请参阅图1,图1为本申请实施例提供的一种内存管理方法的第一流程图。
本申请实施例提供的一种内存管理方法,可以包括以下步骤:
步骤S101:获取目标神经网络模型。
实际应用中,可以先获取待运算的目标神经网络模型,目标神经网络模型的类型可以根据实际需要确定,本申请在此不做具体限定。
步骤S102:基于各个目标计算设备对目标神经网络模型中算子的运算支持,将目标神经网络模型剖分为与各个目标计算设备对应的子函数。
实际应用中,在获取目标神经网络模型之后,便可以基于各个目标计算设备对目标神经网络模型中算子的运算支持,将目标神经网络模型剖分为与各个目标计算设备对应的子函数,比如有的目标计算设备适合卷积运算,则可以将目标神经网络模型中的卷积算子剖分成相应的子函数来分发给该目标计算设备,再比如有的目标计算设备适合池化运算,则可以将目标神经网络模型中的池化算子剖分成相应的子函数来分发给该目标计算设备等。
需要说明的是,目标计算设备指的是具有计算能力的设备,目标计算设备及目标神经网络模型中算子的类型均可以根据实际需要确定,比如目标计算设备可以为CPU(central processing unit,中央处理器)、GPU(graphics processing unit,图形处理器)、FPGA(Field Programmable Gate Array,现场可编程逻辑门阵列)等,目标神经网络模型中的算子可以为卷积算子、池化算子、激活算子等,本申请在此不做具体限定。
步骤S103:分发子函数至对应的目标计算设备。
实际应用中,在基于各个目标计算设备对目标神经网络模型中算子的运算支持,将目标神经网络模型剖分为与各个目标计算设备对应的子函数之后,便可以分发得到的子函数至对应的目标计算设备,以使目标计算设备可以对相应的子函数进行处理。
步骤S104:对于每个目标计算设备,均基于目标计算设备中各个计算单元的运算信息,将对应的子函数剖分为与各个计算单元对应的执行单元,以执行单元为粒度对目标计算设备进行内存管理。
实际应用中,在分发子函数至对应的目标计算设备之后,对于每个目标计算设备,还需基于目标计算设备中各个计算单元的运算信息,将对应的子函数剖分为与各个计算单元对应的执行单元,以执行单元为粒度对目标计算设备进行内存管理,因为执行单元的粒度小于子 函数的粒度,所以以执行单元为粒度对目标计算设备进行内存管理的话,可以更细致、准确的对目标计算设备的内存进行管理。

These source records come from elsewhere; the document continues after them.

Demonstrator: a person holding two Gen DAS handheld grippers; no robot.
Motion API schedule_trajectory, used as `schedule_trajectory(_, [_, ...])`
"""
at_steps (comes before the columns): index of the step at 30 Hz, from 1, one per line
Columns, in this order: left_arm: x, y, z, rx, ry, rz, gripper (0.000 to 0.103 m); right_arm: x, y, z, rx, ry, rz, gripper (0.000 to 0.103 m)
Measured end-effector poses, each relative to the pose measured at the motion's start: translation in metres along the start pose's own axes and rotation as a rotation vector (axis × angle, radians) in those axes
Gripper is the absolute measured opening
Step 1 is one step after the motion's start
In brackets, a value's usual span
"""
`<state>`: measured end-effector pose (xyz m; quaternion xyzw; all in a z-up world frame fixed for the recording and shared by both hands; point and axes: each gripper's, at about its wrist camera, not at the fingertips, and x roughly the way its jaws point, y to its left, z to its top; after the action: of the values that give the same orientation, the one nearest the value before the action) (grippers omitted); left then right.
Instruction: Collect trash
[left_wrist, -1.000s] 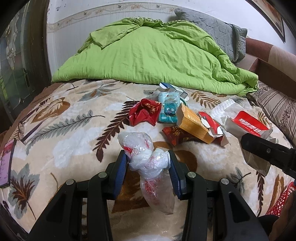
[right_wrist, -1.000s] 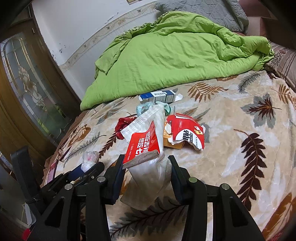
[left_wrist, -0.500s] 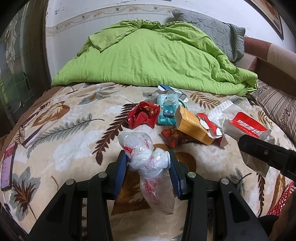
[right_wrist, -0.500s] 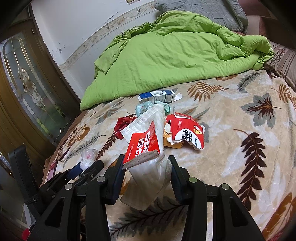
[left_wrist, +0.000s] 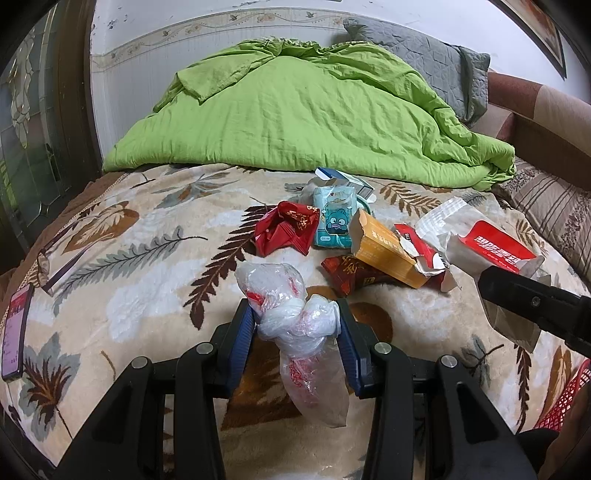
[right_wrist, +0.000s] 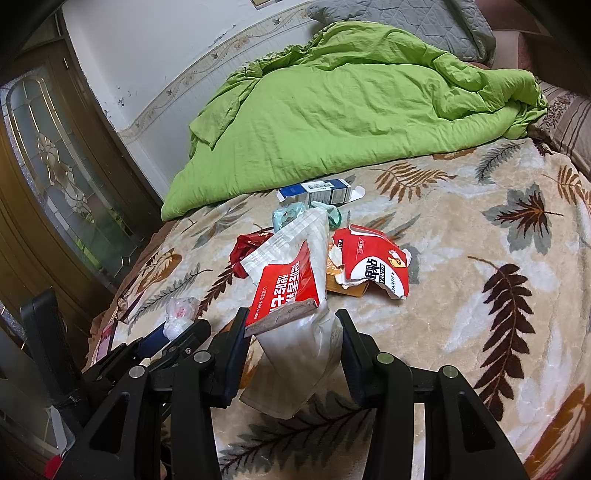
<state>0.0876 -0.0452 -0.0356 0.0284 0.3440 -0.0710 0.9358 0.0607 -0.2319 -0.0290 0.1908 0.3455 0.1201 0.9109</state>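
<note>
My left gripper (left_wrist: 295, 325) is shut on a knotted clear plastic bag (left_wrist: 295, 332) with red print, held above the leaf-patterned blanket (left_wrist: 129, 280). My right gripper (right_wrist: 291, 332) is shut on a white and red wet-wipe packet (right_wrist: 291, 295); that packet also shows in the left wrist view (left_wrist: 487, 251). Loose trash lies ahead on the bed: a red wrapper (left_wrist: 286, 230), a teal tissue pack (left_wrist: 334, 218), an orange box (left_wrist: 384, 249), a torn red and white box (right_wrist: 373, 266), a dark red wrapper (left_wrist: 351, 275) and a blue and white box (right_wrist: 317, 190).
A green duvet (left_wrist: 306, 122) is heaped at the back with a grey pillow (left_wrist: 417, 55) behind it. A phone (left_wrist: 14, 328) lies at the bed's left edge. A red mesh basket (left_wrist: 565, 402) shows at the lower right. A glazed wooden door (right_wrist: 55, 177) stands to the left.
Both grippers keep their hold. The left gripper has shifted slightly, showing more of the phone and bed edge. The right view has barely changed.
</note>
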Motion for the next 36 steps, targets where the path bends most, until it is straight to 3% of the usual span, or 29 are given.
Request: schedule_trajectory(36, [0.0037,0.0029,-0.0019,-0.016,0.007,0.001,0.042,0.0002,0.0025,-0.0011,0.007,-0.009,0.005,0.049])
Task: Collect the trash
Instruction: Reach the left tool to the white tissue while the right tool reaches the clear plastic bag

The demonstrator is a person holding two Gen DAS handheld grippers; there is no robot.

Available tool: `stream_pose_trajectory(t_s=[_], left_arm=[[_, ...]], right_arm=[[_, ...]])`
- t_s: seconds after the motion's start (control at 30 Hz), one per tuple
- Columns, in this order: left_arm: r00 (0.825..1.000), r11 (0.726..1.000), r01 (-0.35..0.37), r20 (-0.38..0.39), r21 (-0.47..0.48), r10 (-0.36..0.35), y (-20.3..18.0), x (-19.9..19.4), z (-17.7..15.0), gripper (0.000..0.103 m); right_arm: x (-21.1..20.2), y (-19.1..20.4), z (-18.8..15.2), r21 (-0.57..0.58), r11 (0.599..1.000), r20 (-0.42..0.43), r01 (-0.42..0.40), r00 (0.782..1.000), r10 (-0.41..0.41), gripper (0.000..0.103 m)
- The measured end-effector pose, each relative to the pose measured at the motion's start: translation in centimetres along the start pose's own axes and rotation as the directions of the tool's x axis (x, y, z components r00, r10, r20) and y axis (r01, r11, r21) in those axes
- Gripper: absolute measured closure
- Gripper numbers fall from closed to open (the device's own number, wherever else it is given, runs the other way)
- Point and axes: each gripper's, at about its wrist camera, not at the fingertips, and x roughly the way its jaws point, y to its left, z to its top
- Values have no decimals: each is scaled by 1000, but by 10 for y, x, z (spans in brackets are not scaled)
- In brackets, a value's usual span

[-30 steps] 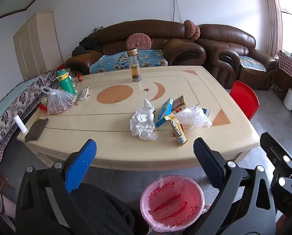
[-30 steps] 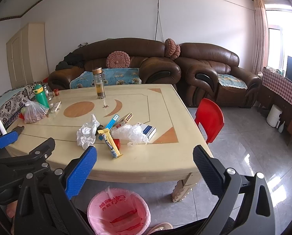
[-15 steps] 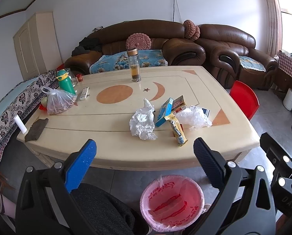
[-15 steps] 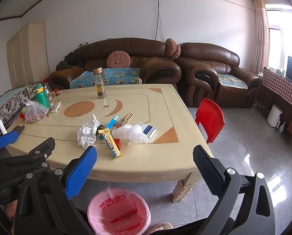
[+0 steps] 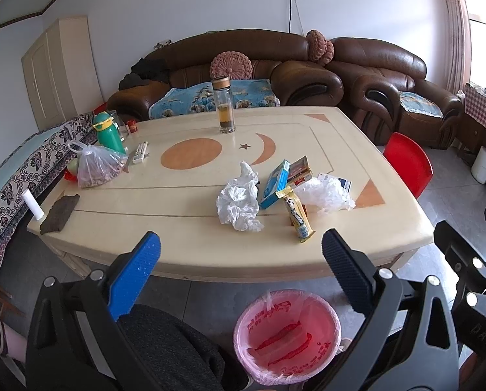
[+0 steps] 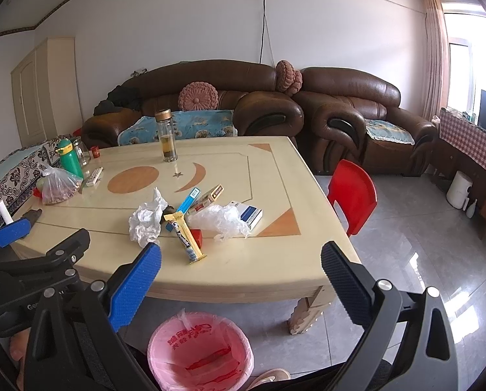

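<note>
Left wrist view is showing the trash lying in a loose cluster on the near right part of the cream table (image 5: 164, 208): a crumpled white paper wad (image 5: 238, 203), a tilted blue box (image 5: 275, 184) just beside it, a yellow snack wrapper (image 5: 297, 216) pointing toward the table's near edge, and a crinkled clear plastic bag (image 5: 326, 194) partly covering a white and blue carton (image 5: 342, 182). A small red and tan pack (image 5: 299, 170) is leaning behind the blue box. Right wrist view is also showing a small red item (image 6: 196, 237) touching the wrapper's right side.

On the floor below the table's near edge, a bin lined with a pink bag (image 5: 286, 335) is standing open, with red printed plastic lying inside.

Both tools are hanging above the floor short of the table, well apart from the trash. The left gripper (image 5: 241, 254) is standing with its jaws spread wide and nothing between them; the right gripper (image 6: 241, 265) is gaping equally wide and empty.

Farther out, a glass bottle (image 5: 223, 106) with amber liquid is standing upright at the table's far side, a green flask (image 5: 107, 132) and a filled plastic bag (image 5: 96, 166) are sitting at the left end, and a red chair (image 5: 407, 164) is waiting beside the right edge. Brown leather sofas (image 5: 243, 65) are lining the wall behind.
</note>
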Motion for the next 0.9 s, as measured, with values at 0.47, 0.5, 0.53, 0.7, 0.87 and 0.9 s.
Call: stream_pose_trajectory(t_s=[0.47,0.5,0.53,0.7,0.87,0.9], left_arm=[[977,995,89,-193,-46,-96,17,65,-4,6],[973,994,94,-206,-47,-102,18,71,-4,6],[970,994,98,-219,-47,-106,20,78,-5,6],[958,994,99,-266,-51,-109,25,109,-4,6],[947,991,125,-293,-55,-136,26,142,1,6],[946,990,130,-293,-58,-141,26,147,2,6]], right_arm=[[49,-13,1,-4,997,-63,-80,995,79,7],[54,-15,1,-4,995,-68,-97,993,96,7],[60,-17,1,-3,993,-76,-115,991,114,7],[92,-26,1,0,990,-99,-144,985,143,7],[134,-34,1,7,983,-136,-183,974,182,7],[144,-35,2,1,983,-142,-184,973,182,7]])
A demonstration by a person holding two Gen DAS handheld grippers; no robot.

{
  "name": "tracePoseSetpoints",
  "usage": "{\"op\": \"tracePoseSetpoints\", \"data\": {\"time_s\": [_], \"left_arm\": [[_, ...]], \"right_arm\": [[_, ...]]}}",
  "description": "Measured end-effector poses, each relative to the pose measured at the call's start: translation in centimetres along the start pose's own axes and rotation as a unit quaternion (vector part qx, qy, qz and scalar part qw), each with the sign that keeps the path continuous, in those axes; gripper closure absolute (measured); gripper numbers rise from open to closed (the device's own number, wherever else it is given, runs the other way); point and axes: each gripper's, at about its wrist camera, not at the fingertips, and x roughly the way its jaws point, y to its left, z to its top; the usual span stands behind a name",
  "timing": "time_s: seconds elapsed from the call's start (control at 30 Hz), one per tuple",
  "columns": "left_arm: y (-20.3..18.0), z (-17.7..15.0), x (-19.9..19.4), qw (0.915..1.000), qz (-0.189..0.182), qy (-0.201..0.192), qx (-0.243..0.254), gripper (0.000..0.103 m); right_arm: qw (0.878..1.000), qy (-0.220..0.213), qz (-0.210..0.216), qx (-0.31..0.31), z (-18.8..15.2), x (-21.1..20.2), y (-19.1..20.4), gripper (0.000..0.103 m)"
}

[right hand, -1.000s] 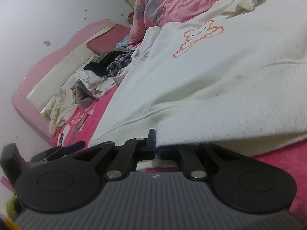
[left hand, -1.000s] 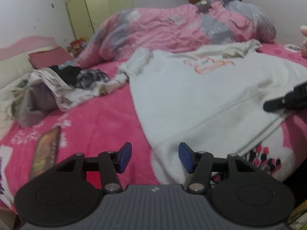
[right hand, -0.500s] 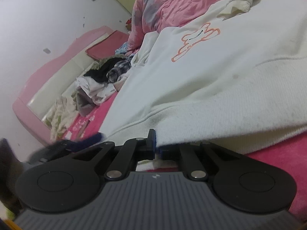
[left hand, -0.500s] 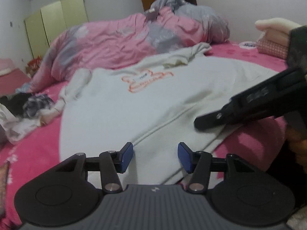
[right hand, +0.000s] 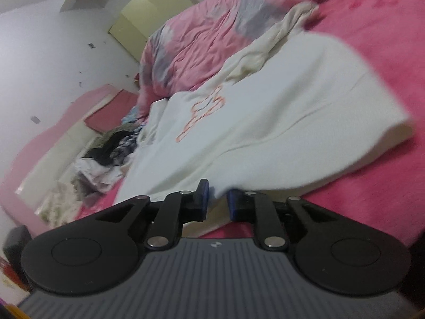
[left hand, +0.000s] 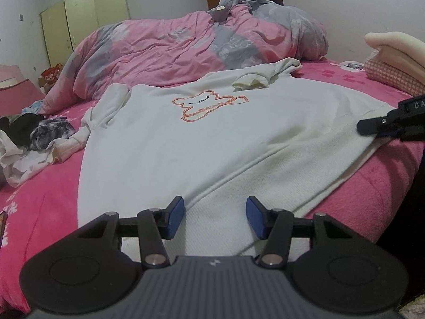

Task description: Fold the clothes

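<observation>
Sweatshirt (left hand: 212, 138) lies on bed (left hand: 47, 199), duvet (left hand: 186, 50) behind it.

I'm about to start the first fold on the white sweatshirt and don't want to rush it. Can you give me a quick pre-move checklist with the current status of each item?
1. White sweatshirt lies spread, bear print up: ok.
2. Left gripper open over the ribbed hem, nothing pinched: ok.
3. Right gripper: jaws have just been opening, hem edge sits in the narrow gap; firm hold: not ok.
4. Far sleeve bunched near the collar, not flat: not ok.
5. Other sleeve rumpled beside the loose clothes pile: not ok.
6. Sweatshirt's back layer smooth underneath: cannot tell.
</observation>
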Motion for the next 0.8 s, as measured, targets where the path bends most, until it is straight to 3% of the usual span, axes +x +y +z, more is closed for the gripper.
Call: {"op": "tracePoseSetpoints", "data": {"time_s": [0.13,0.23,0.47,0.57,0.7,0.8], "left_arm": [[-0.2,-0.1,0.0,1.0000,0.004,-0.003,0.005,0.049],[-0.2,-0.2,0.0,0.9999,0.006,-0.007,0.010,0.048],[-0.3,0.8,-1.5,0.9990,0.002,-0.038,0.024,0.047],[-1.3,1.8,-1.9,0.9978,-0.022,-0.053,0.032,0.047],[-4.7,2.7,-0.4,0.9946,-0.038,-0.056,0.079,0.047],[-6.1,2.5,1.6,0.9949,-0.038,-0.035,0.087,0.049]], "right_arm": [[0.996,-0.020,-0.029,-0.082,0.7,-0.4,0.8,0.097],[0.992,-0.010,-0.053,-0.114,0.2,0.7,0.9,0.097],[0.992,-0.019,-0.064,-0.109,-0.7,1.4,0.3,0.100],[0.991,-0.020,-0.068,-0.115,-0.9,1.3,0.4,0.100],[0.992,-0.024,-0.067,-0.103,-1.0,1.3,0.3,0.100],[0.993,-0.026,-0.066,-0.092,-1.0,1.1,0.2,0.100]]}}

需要说明的是,本申请提供的内存管理方法的执行主体可以根据实际需要确定,比如该执行主体可以为深度学习编译器,此时,深度学习编译器在获取目标神经网络模型时,可以读取深度学习框架生成的目标神经网络模型,以得到满足深度学习编译器的IR(Intermediate Representation,中间表示)形式的目标神经网络模型,进而便于深度学习编译器对目标神经网络模型进行处理,当然,该执行主体还可以为部署该深度学习编译器的计算机设备,或者为需运行目标神经网络模型的计算机设备等,本申请在此不做具体限定。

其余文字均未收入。